Par contre, un Marketing basé sur les motivations d’achat, la sensibilité aux arguments rationnels ou émotionnels, pour mettre en valeur 2 produits différents, justifie un prix différent.

Dans ce cas le Marketing utilise la segmentation pour influencer le rapport entre l’offre et la demande et augmenter la différence de perception entre un produit et ses concurrents afin d’optimiser leur attractivité et donc le prix que l’on sera prêt à payer pour les acquérir.

 RTS : Comment expliquer que ce modèle « d’affaires » perdure ?

OBA : Principalement par le manque d’information du consommateur, le manque de transparence des industriels, ainsi que par l’habileté de ces derniers à créer des positionnements répondants à des besoins spécifiques. Le risque étant que le produit ne fasse que « prétendre » répondre à un besoin, mais soit dénué de toute valeur ajoutée spécifique.

 RTS : Est-ce que c’est tout simplement « socialement accepté » ?

OBA : Oui et non.

Oui, car certains écarts ont été socialement construit par notre éducation (le cas des coiffeurs) ou qu’ils ne sont pas remis en question par manque de moyens (comparaison impossible), de curiosité ou de naïveté.
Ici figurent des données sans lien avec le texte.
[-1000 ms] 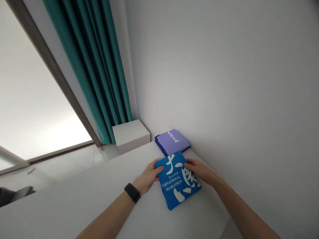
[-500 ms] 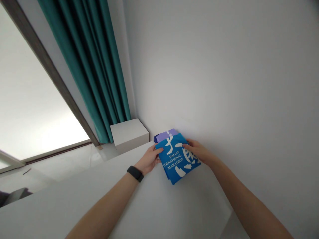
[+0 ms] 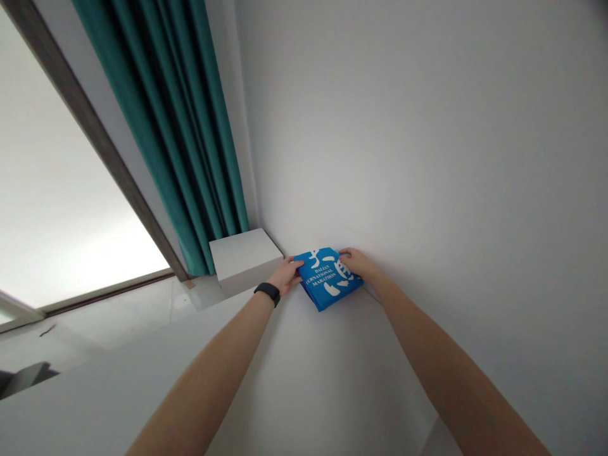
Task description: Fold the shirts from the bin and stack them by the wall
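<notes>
A folded blue cloth [image 3: 327, 278] with white lettering lies at the far corner of the white table [image 3: 294, 373], against the wall. My left hand [image 3: 287, 275] grips its left edge, and a black band sits on that wrist. My right hand [image 3: 354, 261] grips its right edge, fingers curled over the fabric. The folded purple cloth seen earlier is hidden beneath the blue one.
A white box [image 3: 244, 258] stands just left of the cloth, beyond the table's far edge. Teal curtains [image 3: 180, 126] hang behind it beside a large window [image 3: 57, 209]. A plain white wall [image 3: 427, 158] runs along the table's right side.
Both hands carried the blue cloth away from me toward the corner and set it on top of the purple cloth, which is now covered.
</notes>
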`<state>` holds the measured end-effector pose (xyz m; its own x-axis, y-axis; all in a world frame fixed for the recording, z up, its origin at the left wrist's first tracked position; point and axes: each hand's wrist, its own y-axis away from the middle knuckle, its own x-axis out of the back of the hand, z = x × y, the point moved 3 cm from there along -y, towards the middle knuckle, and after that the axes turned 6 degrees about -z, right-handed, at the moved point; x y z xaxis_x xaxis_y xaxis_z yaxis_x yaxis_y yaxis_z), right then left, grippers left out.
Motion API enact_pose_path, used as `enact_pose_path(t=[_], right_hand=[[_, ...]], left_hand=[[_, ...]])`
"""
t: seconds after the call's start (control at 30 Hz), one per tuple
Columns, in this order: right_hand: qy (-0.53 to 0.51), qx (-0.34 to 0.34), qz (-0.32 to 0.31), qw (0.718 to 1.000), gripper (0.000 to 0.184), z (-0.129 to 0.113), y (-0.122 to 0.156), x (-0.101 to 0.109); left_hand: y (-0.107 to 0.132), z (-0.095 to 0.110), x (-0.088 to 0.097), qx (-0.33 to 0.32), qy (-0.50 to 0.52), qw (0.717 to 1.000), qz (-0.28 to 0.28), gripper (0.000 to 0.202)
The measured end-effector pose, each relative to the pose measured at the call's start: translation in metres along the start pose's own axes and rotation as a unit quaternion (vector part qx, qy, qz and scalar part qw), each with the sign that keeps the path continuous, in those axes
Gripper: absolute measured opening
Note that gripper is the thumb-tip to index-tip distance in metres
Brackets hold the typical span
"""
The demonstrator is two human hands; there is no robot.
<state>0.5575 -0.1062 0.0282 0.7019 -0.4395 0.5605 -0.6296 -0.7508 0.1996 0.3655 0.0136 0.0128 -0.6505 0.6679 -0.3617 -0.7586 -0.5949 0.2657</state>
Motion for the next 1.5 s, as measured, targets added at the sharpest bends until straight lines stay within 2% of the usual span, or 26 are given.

Mais parfois simplement car ils se justifient pour des raisons concrètes.

Non, car lorsque l’on s’en rend compte, on voit bien que certains écarts sont inexplicables et donc inacceptables.

Mais c’est aux consommateurs de réguler le marché (changer son comportement d’achat) et non à l’entreprise dont le but principal est de maximiser son profit.

 RTS : On parle de « taxe rose » pour les produits féminins – qu’en pensez-vous ?

OBA : On peut aussi parler de « taxe bleue » pour les produits masculin (pensez aux sites de rencontre payants pour les hommes et gratuits pour les femmes), de « taxe or » pour les riches qui paient des produits de luxe bien plus que ce qu’ils ne valent intrinsèquement car ils portent une marque prestigieuse au bénéfice intangible…

Tout est question de cible, de concurrence, de positionnement, de valeur ajoutée réelle ou perçue.

C’est le travail du Marketing que d’optimiser cette « taxe » pour optimiser ses profits et c’est aux consommateurs d’être vigilants et critiques pour ne pas se laisser abuser.